When designing a vessel as complex as a cruise ship, engineers and other designers must take every aspect of the ship’s potential hazards into account. Especially as it relates to those areas that passengers will use, a good design will limit and even eliminate possible sources of danger. Cruise companies still have a lot to learn about this principle.
Over the years countless people have contacted us at Hickey Law Firm, P.A., telling us their stories of how they were injured due to cruise line negligence. In the passage below, we present you an excerpt of a complaint that we filed on behalf of an Oceania Cruises passenger who was injured in the tennis area of the cruise ship Marina.
“[O]n the day of this incident, Oceania’s crew members chose not to properly inspect, clean and/or maintain the open decks in a clean and dry condition. Oceania failed to find wet areas and water accumulations on the floor including Marina’s paddle tennis court. Oceania failed to squeegee, mop, towel, or otherwise clean the area of water for hours. The failure to clean the water caused water to accumulate and puddle. The crew chose not to or neglected to place any warning cones and/or wet floor signs in the area.
On July 9, 2019, Oceania provided the open deck paddle tennis court to its passengers. Oceania planned, organized and/or anticipated that passengers would play games such as pickleball, in the area. Oceania assigned two crew members to monitor passengers and provide passengers, such as Gail Kaden, equipment to play on Oceania’s deck. These two crew members were also required by Oceania to inspect, warn and make the area safe for passengers, such as [The Plaintiff] to play games on the paddle tennis court flooring. [The Plaintiff] entered the netted off area to play and started playing pickleball with her family. During the game [The Plaintiff] went to get the ball and slipped and fell in a large accumulation of water that blended with the flooring.
After slipping and falling [The Plaintiff] and her family realized she was sitting in a large accumulation of water and her clothes and body were wet. [The Plaintiff] and her family looked around to determine if they could detect any sources of water. [The Plaintiff] and her family discovered at least one source of water which came from a structure on the ship. This steel structure appeared to have what looked like numerous large air intake and exhaust vents and/or ducts. Oceania’s vents and/or ducts slowly leaked and/or dripped water. The slow drip and/or leak developed a trail of water which developed and led to the large puddle which caused [The Plaintiff] to fall. Oceania’s vent and/or duct dripped water into the trail of water in a slow, continuous rate which caused the puddle and trail of water to develop over the course of many hours.

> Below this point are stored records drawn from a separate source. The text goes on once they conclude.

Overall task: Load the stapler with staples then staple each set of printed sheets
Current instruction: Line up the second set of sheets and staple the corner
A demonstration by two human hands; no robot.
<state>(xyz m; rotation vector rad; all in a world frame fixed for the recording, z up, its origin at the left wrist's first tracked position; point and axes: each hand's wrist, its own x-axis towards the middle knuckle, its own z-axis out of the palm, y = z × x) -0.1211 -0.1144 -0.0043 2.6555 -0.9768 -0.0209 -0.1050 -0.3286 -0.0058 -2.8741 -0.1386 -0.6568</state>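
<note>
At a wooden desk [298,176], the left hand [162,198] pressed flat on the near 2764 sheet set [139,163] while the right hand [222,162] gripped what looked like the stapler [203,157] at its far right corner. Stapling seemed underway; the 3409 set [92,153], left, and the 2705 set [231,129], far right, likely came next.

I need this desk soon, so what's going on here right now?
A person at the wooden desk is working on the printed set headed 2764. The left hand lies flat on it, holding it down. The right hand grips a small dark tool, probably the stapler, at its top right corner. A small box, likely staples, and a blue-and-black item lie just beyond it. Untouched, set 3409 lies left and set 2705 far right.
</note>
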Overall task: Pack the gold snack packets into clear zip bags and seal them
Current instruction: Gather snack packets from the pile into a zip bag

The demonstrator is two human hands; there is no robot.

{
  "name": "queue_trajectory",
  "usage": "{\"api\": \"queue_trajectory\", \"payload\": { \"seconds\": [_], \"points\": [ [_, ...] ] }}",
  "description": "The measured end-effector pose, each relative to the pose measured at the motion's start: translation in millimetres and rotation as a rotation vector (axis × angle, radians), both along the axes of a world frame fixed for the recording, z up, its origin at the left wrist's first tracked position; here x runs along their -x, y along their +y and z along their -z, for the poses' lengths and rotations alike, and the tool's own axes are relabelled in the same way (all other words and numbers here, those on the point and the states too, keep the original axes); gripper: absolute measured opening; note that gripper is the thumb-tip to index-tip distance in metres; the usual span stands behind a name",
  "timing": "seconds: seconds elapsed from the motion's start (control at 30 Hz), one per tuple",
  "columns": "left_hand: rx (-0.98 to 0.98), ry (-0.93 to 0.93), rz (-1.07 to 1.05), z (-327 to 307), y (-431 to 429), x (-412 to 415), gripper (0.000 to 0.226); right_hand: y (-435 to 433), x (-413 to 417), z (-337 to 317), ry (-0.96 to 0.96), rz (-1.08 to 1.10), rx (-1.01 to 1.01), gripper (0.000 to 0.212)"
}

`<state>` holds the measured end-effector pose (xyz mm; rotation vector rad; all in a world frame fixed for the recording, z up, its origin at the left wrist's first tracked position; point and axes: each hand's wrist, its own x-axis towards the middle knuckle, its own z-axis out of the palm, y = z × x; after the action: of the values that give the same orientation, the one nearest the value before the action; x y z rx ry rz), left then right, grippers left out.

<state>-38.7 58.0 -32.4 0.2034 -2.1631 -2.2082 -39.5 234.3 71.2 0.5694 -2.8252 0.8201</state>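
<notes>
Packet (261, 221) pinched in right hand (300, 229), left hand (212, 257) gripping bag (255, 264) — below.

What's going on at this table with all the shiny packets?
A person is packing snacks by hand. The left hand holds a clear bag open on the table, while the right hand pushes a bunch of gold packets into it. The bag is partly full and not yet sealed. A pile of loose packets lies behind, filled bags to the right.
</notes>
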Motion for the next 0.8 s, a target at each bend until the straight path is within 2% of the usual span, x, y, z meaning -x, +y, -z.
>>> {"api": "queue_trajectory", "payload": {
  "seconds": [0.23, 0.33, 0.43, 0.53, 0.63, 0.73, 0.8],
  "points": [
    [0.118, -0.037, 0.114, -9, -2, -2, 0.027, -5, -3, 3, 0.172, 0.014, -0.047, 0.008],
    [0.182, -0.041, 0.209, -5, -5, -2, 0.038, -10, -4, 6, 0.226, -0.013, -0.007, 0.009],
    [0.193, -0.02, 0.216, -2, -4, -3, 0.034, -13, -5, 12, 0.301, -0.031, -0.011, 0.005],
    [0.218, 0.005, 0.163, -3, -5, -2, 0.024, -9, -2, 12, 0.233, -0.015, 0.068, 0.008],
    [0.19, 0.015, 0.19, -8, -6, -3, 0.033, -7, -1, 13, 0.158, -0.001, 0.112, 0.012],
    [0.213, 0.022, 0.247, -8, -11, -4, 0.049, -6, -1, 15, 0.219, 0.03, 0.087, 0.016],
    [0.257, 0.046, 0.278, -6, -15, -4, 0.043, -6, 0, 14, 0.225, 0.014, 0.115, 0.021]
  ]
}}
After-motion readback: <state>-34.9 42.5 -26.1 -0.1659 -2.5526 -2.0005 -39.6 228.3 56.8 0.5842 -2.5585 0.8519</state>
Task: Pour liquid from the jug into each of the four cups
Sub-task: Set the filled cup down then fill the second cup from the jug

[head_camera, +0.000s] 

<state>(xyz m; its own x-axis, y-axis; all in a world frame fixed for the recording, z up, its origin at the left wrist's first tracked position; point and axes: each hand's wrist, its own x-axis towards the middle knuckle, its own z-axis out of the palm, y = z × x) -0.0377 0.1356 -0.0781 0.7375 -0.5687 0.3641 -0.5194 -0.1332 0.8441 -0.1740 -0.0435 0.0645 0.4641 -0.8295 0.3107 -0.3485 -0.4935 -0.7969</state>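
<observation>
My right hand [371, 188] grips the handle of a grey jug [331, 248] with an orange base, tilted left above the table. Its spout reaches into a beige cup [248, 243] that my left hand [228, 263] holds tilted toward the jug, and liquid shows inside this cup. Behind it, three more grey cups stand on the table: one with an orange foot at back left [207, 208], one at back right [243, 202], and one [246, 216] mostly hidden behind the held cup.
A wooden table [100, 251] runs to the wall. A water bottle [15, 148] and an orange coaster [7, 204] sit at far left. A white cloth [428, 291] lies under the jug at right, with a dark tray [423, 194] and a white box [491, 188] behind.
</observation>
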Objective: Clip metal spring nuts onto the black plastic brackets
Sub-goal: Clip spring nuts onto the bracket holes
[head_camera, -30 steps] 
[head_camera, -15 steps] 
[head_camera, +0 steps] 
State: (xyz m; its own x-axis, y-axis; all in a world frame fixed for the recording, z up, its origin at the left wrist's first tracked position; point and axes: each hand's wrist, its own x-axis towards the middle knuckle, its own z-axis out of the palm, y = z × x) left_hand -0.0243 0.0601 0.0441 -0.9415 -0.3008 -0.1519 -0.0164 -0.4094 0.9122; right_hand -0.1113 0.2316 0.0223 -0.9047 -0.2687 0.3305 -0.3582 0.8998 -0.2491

Oceania allowed the large puddle of water to accumulate and remain on the floor for hours. As a result of the cruise line’s negligence the Plaintiff suffered severe, debilitating, and permanent injuries including but not limited to a subchondral fracture in the lateral femoral condyle and a complex meniscus tear in [The Plaintiff’s] right knee. [The Plaintiff’s] injuries also caused her to significantly aggravate and accelerate her osteoarthritis in her left knee from favoring her right leg and altering her gait.”